WHAT THE TASK ASKS
Find how many lines in the data below include the word "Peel", then write only that number.

* * * * * * * * *

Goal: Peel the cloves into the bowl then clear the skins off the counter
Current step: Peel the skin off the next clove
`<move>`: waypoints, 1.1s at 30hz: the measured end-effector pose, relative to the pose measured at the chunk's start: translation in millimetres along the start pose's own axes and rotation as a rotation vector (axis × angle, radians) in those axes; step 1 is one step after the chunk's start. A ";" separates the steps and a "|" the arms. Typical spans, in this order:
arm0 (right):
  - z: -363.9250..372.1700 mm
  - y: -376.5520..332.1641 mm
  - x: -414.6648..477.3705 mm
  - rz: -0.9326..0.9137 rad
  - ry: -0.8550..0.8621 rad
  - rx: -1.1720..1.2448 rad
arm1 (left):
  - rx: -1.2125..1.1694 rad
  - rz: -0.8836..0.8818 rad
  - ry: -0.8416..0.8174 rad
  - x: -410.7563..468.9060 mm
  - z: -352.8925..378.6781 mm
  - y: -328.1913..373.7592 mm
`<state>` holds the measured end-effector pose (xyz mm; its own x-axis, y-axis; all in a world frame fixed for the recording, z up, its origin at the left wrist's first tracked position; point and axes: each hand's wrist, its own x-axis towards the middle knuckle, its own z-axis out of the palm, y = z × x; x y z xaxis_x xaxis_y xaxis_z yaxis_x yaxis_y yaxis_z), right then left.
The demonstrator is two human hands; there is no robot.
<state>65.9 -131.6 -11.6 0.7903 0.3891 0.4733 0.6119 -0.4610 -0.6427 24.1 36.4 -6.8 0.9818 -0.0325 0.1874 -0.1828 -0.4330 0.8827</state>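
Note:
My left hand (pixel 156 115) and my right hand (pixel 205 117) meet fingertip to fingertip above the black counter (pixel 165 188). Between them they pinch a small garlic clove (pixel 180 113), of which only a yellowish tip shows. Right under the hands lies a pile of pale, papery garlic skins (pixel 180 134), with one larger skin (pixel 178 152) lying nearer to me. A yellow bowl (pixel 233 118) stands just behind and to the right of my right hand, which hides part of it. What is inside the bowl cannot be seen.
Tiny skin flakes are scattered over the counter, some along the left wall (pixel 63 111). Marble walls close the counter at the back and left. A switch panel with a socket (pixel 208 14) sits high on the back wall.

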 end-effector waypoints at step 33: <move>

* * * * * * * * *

EXERCISE SOLUTION
2